Welcome to the Hardcore Husky Forums. Folks who are well-known in Cyberland and not that dumb.
What kinda Christmas tree guy are you?
What kinda Christmas tree guy are you? 29 votes
Tromp into the deep woods Clark Griswold style
No tree - aka "War on Christmas"
4 ·
Comments
We opted to stay low and 4x4'd just a smidge into the ponderosa piney woods. I learned that finding nice pine Xmas tree is difficult - they tend to be mostly Charlie Brown looking. Alas, Mrs Snow spotted a magnificent 12 ft slender and perfectly shaped Juniper.

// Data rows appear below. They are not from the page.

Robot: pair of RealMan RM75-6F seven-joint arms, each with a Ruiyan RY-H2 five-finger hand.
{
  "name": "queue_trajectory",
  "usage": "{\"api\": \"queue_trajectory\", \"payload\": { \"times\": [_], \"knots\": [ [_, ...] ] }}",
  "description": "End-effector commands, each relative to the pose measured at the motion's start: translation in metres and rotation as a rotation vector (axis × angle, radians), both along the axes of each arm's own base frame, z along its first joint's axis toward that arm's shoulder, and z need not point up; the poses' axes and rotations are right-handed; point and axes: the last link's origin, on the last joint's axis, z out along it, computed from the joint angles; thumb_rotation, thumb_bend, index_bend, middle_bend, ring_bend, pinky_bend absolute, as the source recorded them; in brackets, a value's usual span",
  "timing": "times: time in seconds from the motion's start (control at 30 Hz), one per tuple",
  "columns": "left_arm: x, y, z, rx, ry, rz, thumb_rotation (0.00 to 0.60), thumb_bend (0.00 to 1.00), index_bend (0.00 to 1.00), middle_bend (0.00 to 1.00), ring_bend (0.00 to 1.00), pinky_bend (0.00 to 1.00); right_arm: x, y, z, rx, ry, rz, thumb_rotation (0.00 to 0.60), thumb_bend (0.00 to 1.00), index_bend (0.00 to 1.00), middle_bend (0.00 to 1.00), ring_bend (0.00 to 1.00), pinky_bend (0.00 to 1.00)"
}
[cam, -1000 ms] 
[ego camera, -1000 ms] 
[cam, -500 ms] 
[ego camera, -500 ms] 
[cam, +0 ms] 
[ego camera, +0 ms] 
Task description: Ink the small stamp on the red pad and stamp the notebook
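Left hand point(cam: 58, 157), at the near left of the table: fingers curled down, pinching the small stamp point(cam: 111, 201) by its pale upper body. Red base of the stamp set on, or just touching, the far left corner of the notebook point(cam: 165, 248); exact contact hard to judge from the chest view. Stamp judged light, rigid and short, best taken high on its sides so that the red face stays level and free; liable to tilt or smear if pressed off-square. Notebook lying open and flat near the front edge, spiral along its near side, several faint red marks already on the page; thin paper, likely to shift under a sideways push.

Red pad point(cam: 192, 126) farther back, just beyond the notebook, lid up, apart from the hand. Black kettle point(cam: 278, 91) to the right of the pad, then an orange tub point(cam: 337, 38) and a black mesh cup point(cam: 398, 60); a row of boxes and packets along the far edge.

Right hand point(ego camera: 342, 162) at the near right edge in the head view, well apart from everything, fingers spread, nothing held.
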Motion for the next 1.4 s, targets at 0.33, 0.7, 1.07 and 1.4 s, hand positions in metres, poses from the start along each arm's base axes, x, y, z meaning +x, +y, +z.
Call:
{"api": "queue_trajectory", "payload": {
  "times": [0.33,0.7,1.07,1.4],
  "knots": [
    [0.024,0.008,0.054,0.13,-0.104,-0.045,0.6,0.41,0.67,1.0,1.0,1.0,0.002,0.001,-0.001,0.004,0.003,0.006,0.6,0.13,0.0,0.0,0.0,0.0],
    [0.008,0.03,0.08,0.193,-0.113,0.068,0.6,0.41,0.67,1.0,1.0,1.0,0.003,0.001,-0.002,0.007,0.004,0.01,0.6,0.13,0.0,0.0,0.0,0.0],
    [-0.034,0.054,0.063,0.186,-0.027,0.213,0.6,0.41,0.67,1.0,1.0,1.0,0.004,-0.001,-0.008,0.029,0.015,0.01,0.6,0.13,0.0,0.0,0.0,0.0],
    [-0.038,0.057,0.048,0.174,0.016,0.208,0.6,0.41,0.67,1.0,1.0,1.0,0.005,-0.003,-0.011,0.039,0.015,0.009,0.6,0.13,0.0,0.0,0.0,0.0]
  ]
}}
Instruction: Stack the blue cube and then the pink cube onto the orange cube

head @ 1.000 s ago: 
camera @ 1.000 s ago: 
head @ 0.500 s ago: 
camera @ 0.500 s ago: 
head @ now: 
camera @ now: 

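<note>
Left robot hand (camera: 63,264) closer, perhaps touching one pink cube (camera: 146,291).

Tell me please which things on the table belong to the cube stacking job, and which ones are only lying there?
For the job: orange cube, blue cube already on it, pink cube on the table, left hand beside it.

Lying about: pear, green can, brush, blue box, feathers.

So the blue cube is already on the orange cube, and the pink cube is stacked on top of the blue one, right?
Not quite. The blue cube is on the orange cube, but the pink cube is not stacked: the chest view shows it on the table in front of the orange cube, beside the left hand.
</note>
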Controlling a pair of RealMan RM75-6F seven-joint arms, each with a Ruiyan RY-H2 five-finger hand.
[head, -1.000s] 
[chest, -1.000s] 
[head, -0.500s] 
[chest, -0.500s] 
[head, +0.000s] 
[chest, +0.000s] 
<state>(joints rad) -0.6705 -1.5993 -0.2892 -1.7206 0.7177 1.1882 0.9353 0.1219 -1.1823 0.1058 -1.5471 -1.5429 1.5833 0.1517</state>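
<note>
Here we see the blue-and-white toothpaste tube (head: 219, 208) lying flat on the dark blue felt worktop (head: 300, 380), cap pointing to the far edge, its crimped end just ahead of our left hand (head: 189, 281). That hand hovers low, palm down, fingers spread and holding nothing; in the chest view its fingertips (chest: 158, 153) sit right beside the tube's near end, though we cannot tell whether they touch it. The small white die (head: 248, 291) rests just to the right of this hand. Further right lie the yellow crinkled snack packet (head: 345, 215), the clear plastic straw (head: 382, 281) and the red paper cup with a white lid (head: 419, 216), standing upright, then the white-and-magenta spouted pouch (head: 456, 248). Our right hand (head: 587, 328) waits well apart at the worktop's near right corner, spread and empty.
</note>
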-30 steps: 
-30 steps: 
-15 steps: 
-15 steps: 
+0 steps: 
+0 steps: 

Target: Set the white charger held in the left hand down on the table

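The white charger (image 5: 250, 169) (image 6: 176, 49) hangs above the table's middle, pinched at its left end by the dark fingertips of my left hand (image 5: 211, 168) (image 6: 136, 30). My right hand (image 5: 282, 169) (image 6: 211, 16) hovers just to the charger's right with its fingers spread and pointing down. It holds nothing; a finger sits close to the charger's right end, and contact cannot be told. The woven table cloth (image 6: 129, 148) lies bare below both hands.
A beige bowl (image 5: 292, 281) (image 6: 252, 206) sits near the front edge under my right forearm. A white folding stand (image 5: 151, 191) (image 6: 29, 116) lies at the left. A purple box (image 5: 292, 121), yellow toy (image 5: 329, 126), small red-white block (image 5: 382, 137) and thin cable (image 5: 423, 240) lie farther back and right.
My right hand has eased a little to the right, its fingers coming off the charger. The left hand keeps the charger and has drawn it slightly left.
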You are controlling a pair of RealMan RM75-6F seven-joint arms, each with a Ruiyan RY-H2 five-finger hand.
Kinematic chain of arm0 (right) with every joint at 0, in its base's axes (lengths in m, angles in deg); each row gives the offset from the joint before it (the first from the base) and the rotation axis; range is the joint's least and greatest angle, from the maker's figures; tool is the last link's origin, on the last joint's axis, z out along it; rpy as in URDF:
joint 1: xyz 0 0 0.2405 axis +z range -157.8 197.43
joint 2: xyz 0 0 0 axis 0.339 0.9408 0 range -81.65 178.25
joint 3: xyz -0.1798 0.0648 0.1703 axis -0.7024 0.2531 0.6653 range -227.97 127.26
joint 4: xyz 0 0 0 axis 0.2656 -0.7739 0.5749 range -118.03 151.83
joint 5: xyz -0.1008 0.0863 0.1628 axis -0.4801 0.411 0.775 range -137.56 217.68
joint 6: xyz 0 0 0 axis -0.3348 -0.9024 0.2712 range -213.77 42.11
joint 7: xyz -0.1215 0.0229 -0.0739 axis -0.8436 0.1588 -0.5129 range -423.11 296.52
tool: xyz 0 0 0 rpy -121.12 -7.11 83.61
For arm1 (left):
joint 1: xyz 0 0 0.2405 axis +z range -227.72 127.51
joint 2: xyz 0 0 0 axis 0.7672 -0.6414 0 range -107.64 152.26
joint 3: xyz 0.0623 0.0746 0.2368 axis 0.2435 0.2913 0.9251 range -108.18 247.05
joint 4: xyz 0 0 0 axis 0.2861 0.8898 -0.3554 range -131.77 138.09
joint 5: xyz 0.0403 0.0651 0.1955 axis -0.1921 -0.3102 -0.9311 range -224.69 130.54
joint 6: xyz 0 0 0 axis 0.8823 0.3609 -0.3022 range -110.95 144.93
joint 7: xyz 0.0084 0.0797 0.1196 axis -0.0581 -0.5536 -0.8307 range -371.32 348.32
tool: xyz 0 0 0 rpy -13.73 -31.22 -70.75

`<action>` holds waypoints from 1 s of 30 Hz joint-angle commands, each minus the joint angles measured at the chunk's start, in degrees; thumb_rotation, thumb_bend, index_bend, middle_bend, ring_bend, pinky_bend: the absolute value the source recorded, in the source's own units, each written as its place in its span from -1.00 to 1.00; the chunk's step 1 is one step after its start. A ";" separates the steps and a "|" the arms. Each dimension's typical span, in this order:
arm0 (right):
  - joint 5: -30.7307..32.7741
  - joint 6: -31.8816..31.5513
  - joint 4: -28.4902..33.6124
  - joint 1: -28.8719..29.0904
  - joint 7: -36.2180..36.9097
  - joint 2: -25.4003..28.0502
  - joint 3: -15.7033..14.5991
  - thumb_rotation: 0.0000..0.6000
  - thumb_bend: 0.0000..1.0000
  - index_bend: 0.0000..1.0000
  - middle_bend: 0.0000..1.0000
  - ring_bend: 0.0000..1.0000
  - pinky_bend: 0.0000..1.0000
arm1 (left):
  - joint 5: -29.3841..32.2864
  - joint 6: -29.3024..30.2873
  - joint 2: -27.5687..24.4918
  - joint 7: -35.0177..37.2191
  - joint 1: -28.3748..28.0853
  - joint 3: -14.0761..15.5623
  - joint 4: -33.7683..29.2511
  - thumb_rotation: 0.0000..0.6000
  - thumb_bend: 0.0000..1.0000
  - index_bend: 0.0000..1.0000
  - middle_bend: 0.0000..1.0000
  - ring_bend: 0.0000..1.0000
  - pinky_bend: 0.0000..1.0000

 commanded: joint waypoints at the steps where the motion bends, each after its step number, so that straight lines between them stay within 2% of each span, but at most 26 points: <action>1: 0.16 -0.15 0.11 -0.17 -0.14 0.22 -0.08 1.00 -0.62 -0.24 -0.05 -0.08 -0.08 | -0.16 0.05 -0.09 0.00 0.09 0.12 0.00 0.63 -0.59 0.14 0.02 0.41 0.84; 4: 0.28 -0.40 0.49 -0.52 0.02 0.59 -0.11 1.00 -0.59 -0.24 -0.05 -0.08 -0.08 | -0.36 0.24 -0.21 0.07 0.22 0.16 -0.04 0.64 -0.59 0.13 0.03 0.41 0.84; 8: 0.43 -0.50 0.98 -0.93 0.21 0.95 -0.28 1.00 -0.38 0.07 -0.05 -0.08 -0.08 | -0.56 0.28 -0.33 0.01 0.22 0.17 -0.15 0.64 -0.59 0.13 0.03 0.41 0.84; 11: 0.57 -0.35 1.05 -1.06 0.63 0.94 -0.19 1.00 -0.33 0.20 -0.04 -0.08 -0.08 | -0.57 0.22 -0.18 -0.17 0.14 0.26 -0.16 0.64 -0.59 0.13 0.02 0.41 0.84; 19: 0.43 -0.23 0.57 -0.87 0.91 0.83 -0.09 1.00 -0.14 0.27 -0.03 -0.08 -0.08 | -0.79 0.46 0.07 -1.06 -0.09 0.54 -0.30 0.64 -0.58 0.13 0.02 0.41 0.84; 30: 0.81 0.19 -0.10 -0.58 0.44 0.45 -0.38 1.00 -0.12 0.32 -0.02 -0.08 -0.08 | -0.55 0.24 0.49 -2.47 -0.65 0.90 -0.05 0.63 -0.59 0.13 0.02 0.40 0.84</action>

Had to lop about 4 feet of the sucker to get it to fit. Now my house smells like 10 gallons of Bombay Sapphire.
It's like my great grandma used to say: act like a bitch, get a fake tree like a bitch.
Or something like that.
My wife stopped asking me to hang up lights on the house years ago after hearing enough times that I'm not going to waste a day on a ladder just for the privilege of wasting money on electricity for a month. I have better ways to waste time and money, e.g. the stuff that goes under the tree. If she wants lights, she can put 'em up.
Mrs Nacho was borderline war on Christmas this year but has changed her mind to the point she’s ready to buy a new fake tree that chincludes lights so there’s one less thing to fuck with.
If you’re surprised that a fat fuck like me is this lazy, I’m surprised.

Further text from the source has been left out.